Olur da karşılaşırsak Mumbai’de *bir güneş tutulması ertesi
Aldanma sakın
Okyanusun o siyah hüznüne…
Ruhumda beslediğim Kuzgun gözyaşlarıyla
En güzel tonlarını yollayacağım çünkü sana mavinin…
.
.
.
Bil istedim;
Ay, asırlar önce terk ettiğim Tanrı’nın nefretidir gökyüzünde
Ve ben
İnadına aşkınla açılıyorum her gece derin mavilere
Hummalı sevişmelerimin detone iniltileriyse
En alacasından umuda dair kılıç kuşanmışlıklarıdır erkekliğimin
Evet,
Bir anakonda amipine ev sahipliği yapıyor mahremim
Ve evet
Avlarımın her nefessizliğinde
İçgüdüsel kasılıyor tüm bedenim ölüm ertesi nirvanalara
Süreğen uykulara dalıyor ardından isyankar ruhum
Hüküm sürdüğüm bataklıklarda
Rüyalarımda dahi
*Hep seni arıyor
Suyu perdeleyen gözlerim
Bil istedim;
Ölürsem şayet bir gün
(ki geçekleşmesi mümkünsüz bir ihtimaldir bu
Ve sen iyi bilirsin bunu, lanetimdir çünkü ölümsüzlüğüm)

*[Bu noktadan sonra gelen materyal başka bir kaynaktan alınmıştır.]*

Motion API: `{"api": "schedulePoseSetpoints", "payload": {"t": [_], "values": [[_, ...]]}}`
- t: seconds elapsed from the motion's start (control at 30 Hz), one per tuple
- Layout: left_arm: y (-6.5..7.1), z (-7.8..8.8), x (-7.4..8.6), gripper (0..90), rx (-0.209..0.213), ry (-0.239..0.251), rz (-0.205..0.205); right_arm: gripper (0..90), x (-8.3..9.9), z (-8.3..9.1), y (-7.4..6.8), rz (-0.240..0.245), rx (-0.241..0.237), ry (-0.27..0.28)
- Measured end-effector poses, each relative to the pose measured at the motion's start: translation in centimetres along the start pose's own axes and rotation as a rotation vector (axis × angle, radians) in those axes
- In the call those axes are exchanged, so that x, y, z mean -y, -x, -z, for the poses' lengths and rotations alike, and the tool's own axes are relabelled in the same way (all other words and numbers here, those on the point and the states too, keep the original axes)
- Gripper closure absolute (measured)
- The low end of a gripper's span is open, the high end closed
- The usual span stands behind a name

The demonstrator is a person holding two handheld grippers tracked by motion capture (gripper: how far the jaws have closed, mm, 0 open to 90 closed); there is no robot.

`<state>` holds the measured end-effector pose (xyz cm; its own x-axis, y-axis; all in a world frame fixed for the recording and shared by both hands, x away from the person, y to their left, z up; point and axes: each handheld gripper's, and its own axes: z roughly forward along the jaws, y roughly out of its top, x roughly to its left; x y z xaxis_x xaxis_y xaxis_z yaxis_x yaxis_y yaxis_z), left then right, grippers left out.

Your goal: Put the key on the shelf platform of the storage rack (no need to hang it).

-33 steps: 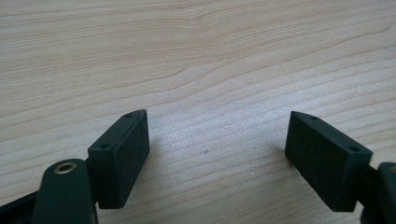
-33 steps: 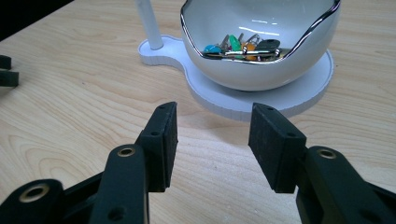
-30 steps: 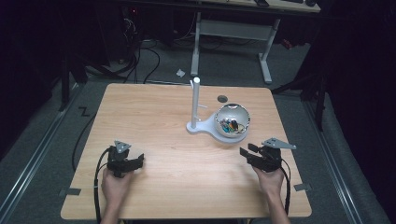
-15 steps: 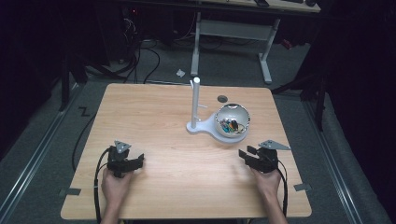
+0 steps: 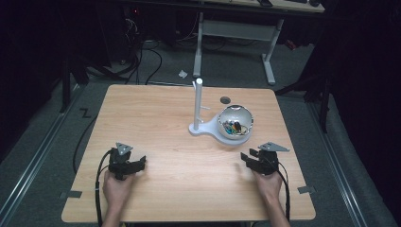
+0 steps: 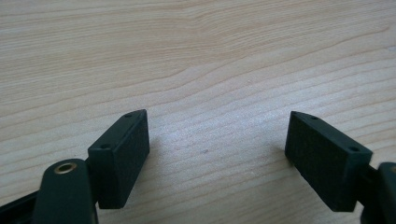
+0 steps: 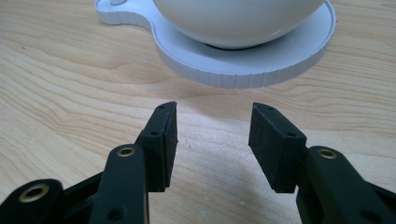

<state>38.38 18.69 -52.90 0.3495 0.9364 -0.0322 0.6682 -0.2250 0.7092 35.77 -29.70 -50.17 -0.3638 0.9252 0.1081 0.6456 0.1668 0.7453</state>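
A white bowl (image 5: 235, 122) with small coloured items inside sits on a white stand base (image 5: 208, 129) that carries an upright white post (image 5: 198, 101). My right gripper (image 5: 249, 159) rests low over the wood, near the table's right front, a short way in front of the bowl. Its jaws stand open with nothing between them, and the right gripper view has the bowl (image 7: 238, 18) and base (image 7: 243, 65) just ahead of the right gripper (image 7: 212, 140). My left gripper (image 5: 138, 163) lies at the left front, open and empty. Its pads (image 6: 123, 154) hover over bare wood around the left gripper (image 6: 217, 156).
The wooden table (image 5: 156, 118) has a small dark hole (image 5: 225, 100) behind the bowl. Dark floor, cables and a white desk frame (image 5: 236, 33) lie beyond the far edge. Bare wood spreads between the two hands.
My right gripper has sunk toward the table and come slightly nearer the front edge. The left gripper has stayed put.
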Motion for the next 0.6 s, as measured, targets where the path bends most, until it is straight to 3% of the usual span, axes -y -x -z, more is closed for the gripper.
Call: {"api": "schedulePoseSetpoints", "payload": {"t": [0.23,0.6], "values": [[0.0,0.0,0.0,22.3,0.0,0.0,0.0,52.2,0.3,-0.5,0.1,-0.006,0.014,-0.011],[0.0,0.0,0.0,22.2,-0.001,0.0,0.0,50.3,1.0,-1.2,0.3,0.023,0.046,-0.048]]}}
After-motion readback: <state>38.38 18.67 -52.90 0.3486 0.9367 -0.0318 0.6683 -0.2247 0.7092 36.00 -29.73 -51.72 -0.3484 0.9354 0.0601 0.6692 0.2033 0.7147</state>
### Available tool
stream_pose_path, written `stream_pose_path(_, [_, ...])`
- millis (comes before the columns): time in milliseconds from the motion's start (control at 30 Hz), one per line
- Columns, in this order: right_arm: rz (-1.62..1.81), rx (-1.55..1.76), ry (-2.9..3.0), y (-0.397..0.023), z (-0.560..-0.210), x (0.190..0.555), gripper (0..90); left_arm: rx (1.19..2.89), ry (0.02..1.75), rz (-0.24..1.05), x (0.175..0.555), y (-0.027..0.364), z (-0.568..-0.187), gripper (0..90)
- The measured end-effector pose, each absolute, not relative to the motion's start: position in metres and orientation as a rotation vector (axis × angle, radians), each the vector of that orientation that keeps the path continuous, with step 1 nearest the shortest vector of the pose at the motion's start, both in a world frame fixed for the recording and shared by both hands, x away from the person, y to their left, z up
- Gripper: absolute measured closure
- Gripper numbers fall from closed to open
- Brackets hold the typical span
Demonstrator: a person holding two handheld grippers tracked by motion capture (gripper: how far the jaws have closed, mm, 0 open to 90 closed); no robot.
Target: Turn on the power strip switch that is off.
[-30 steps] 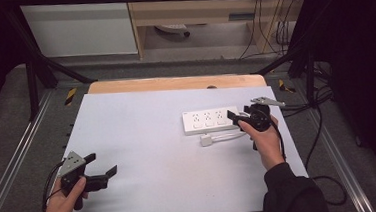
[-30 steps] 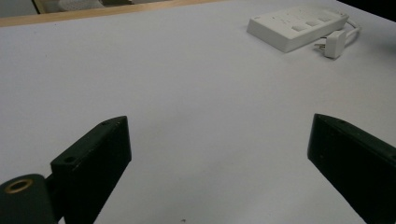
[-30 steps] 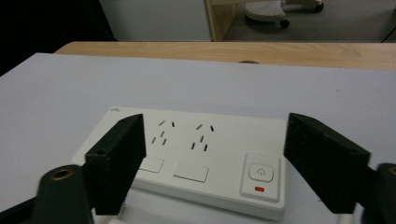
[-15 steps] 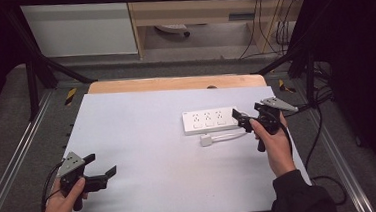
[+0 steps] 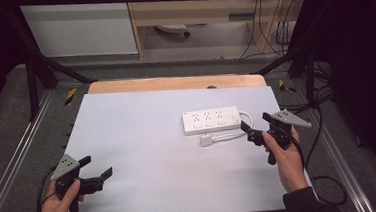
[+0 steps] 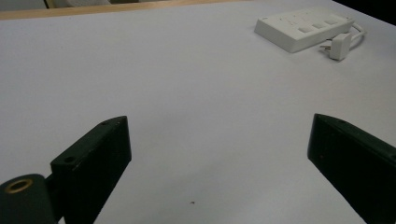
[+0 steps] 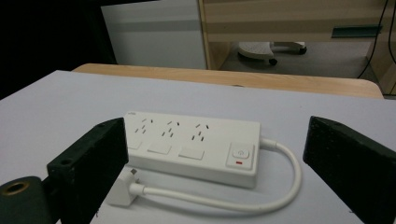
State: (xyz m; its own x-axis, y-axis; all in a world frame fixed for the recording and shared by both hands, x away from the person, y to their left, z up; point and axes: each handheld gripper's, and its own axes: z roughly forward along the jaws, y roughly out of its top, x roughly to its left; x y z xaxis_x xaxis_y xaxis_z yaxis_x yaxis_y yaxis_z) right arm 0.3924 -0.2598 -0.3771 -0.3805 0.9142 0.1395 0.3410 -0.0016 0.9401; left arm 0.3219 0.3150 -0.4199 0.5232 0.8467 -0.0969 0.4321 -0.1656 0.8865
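- The right gripper (image 5: 254, 127) hangs with jaws spread wide and empty; the power strip (image 7: 189, 145) lies just ahead, its plug (image 7: 122, 192) nearer, by the left jaw.
- Likely step: grasping the plug, best squarely across its body.
- The left gripper (image 5: 96, 168) is likewise spread, far away.

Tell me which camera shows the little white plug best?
The right gripper view: the plug lies close, its prongs and cable clear, though one black jaw partly covers it. The left gripper view shows it small and far away, beside the power strip. The high view shows it tiny, from above.
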Motion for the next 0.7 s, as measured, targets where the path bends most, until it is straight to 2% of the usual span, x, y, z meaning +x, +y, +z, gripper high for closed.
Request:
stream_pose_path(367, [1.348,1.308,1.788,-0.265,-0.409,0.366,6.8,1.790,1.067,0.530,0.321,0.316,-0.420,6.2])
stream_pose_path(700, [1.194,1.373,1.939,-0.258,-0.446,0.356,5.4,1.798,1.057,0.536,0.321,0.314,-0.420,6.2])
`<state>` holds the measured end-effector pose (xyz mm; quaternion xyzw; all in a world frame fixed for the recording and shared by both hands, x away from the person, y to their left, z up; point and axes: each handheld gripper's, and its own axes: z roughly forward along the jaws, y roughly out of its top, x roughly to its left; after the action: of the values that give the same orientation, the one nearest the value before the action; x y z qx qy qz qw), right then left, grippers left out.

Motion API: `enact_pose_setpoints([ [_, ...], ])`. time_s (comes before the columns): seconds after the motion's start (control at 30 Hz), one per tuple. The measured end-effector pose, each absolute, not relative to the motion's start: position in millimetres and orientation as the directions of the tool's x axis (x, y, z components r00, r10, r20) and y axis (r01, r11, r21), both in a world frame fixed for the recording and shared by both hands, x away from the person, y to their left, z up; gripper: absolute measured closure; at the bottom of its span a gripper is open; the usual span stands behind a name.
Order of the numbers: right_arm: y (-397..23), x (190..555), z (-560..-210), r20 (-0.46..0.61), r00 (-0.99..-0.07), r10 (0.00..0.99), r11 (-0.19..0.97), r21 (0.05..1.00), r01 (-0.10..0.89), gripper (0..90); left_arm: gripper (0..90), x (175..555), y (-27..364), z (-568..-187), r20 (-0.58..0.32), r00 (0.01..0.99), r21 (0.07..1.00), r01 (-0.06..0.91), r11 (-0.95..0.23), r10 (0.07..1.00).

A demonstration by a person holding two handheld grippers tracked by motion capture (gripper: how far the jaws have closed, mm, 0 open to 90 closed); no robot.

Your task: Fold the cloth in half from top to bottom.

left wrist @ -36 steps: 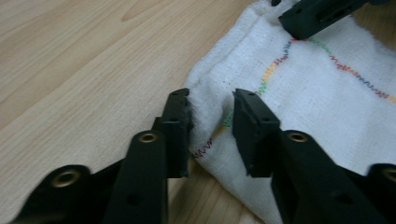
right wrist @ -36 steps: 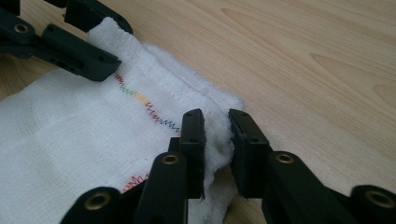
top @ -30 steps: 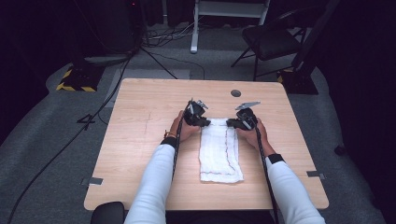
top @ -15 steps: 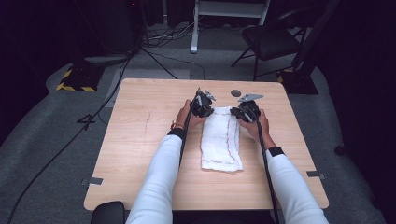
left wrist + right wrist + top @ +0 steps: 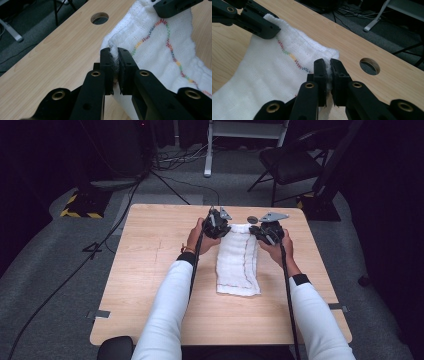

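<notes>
A white towel (image 5: 237,262) with a multicoloured zigzag seam lies lengthwise on the wooden table (image 5: 150,250). Its far end is lifted a little. My left gripper (image 5: 218,226) is shut on the towel's far left corner, and my right gripper (image 5: 265,232) is shut on the far right corner. In the left gripper view the black jaws pinch the towel's hem (image 5: 114,51), with the stitched cloth (image 5: 160,50) sagging to the right. The right gripper view has its jaws closed on the other corner (image 5: 328,62), the towel (image 5: 269,75) stretching left toward the left gripper's fingers (image 5: 259,23).
A round cable hole (image 5: 252,219) sits in the table just beyond the towel, near the far edge. Beyond the table are a black chair (image 5: 290,162), a white stand's leg (image 5: 207,155), floor cables and a yellow-black striped block (image 5: 80,207).
Both grippers have moved away from the person toward the table's far edge, drawing the towel's far end with them. The towel now lies farther up the table.
</notes>
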<state>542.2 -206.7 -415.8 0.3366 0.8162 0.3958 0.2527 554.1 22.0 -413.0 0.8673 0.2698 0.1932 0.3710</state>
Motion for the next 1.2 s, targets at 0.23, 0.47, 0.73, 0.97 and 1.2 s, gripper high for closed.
enact_pose_setpoints([
  [0.23, -210, 524, -418, -0.144, -0.687, 0.712, 0.473, 0.821, 0.319, 84.1, 83.5, 535, 33, -417, 0.112, 0.820, 0.764, 0.291, -0.576, 0.562],
  [0.47, -220, 504, -423, -0.127, -0.747, 0.653, 0.492, 0.821, 0.291, 84.1, 83.0, 514, 38, -421, 0.100, 0.865, 0.763, 0.250, -0.595, 0.492],
  [0.73, -223, 479, -436, -0.095, -0.808, 0.581, 0.520, 0.807, 0.279, 84.0, 82.4, 490, 42, -436, 0.074, 0.907, 0.728, 0.234, -0.644, 0.414],
  [0.97, -229, 458, -445, -0.068, -0.843, 0.533, 0.532, 0.802, 0.272, 84.0, 81.8, 467, 45, -446, 0.049, 0.934, 0.715, 0.215, -0.665, 0.355],
  [1.2, -231, 434, -450, -0.055, -0.873, 0.485, 0.554, 0.792, 0.258, 83.8, 80.6, 449, 51, -451, 0.025, 0.948, 0.713, 0.204, -0.670, 0.316],
])
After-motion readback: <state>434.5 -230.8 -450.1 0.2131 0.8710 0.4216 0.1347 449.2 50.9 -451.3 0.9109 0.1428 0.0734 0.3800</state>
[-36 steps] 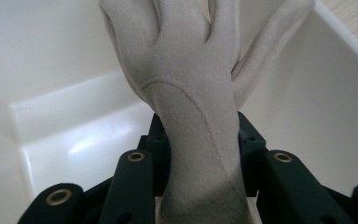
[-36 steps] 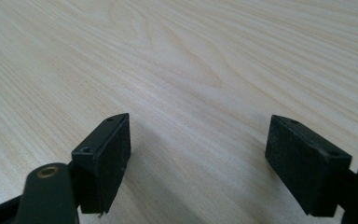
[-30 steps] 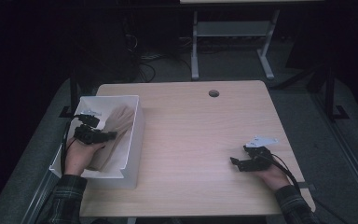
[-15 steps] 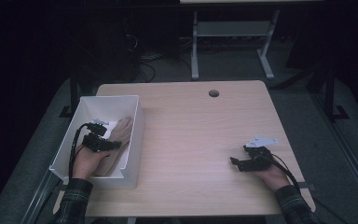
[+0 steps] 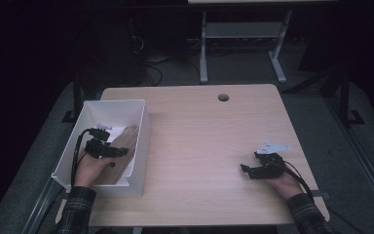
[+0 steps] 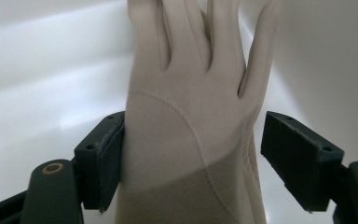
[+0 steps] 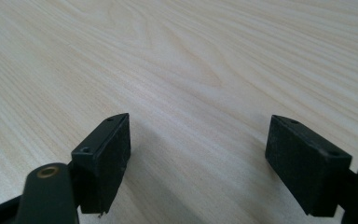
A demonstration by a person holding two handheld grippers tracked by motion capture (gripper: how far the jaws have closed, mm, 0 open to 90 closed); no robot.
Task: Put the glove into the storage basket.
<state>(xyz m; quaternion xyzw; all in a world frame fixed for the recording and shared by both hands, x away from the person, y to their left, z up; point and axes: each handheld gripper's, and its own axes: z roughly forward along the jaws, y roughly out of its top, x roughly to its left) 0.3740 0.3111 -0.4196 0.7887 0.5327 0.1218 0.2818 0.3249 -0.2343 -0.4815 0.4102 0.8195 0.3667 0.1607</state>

*Küllerini dahi bulamayacaklar günahkar cismimin
Ki
Sadakatsizliğim
Gerilmişken o kozmolojik kıskançlığın çarmıhına
Ruhuma af yakarışları yollayacak en ironik *parselinden
Doymak bilmez Karaca Ahmet
Fakat *sen;
Kızıla susamış histerik bakireleri avlamaya
Yine de devam edeceklerini bilmelisin
İşbirlikçim sosyopat libido fedailerinin
Tutku
Cinnet
Ve
Şiirlerimin havalandırılacağı şeytan uçurtmalarında
Hercai cinayet itiraflarımı haykıracağımı da bilmelisin
Kibirli suretine Tanrı’nın!
.
.
.
Olur da karşılaşırsak Mumbai’de *bir güneş tutulması ertesi
Aldanma sakın
Okyanusun o siyah hüznüne…
Ruhumda beslediğim Kuzgun naralarıyla
Son vereceğim çünkü sefil hayatlarına
Tenlerine geceler boyu mavi tonları kodladığım
Tüm ihanetlerimin …
(Yıldıray Kızıltan)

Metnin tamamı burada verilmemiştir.